It would help if you retyped the data exactly, leaving out the pictures.

********************

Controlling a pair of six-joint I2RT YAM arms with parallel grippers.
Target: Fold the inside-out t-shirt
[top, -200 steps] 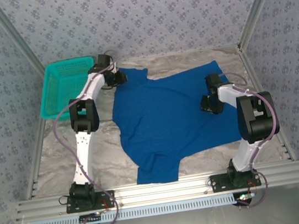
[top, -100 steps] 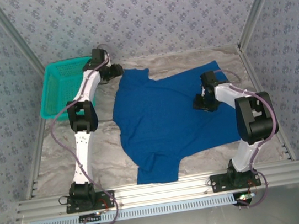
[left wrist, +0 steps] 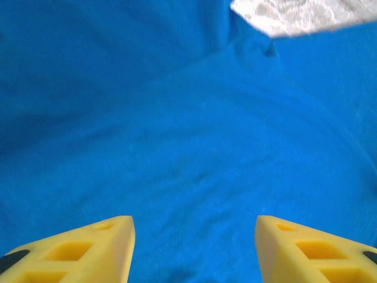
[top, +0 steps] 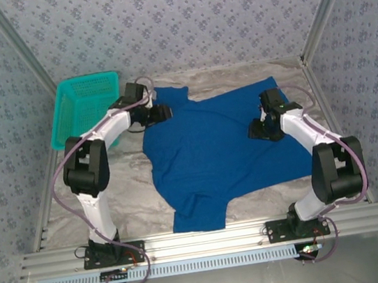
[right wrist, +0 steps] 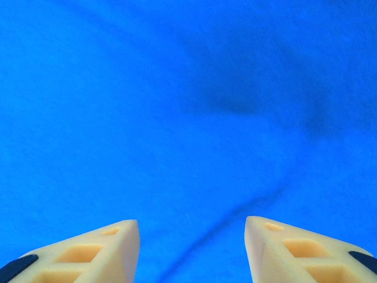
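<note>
On table (top: 129,188), middle: inside-out t-shirt (top: 212,152), spread out, a few creases.
Table right: right gripper (right wrist: 191,221), spread, empty, over cloth.
Table far left: left gripper (left wrist: 194,219), spread, empty, over cloth.
Table far-left corner: teal basket (top: 76,114).

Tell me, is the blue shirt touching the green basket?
Apart. The top view shows a strip of bare grey table between the right side of the basket and the left edge of the shirt.
</note>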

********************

**SOLUTION TO THIS PROBLEM:**
Controlling a pair of six-joint I2RT YAM arms with parallel grippers.
Target: Fold the inside-out t-shirt
[top, -200 steps] 
[top, -100 steps] 
[left wrist, +0 steps] 
[top, +0 steps] 
[right wrist, +0 steps] 
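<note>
On table (top: 129,188), middle: inside-out t-shirt (top: 212,152), spread out, a few creases.
Table right: right gripper (right wrist: 191,221), spread, empty, over cloth.
Table far left: left gripper (left wrist: 194,219), spread, empty, over cloth.
Table far-left corner: teal basket (top: 76,114).

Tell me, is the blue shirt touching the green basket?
Apart. The top view shows a strip of bare grey table between the right side of the basket and the left edge of the shirt.
</note>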

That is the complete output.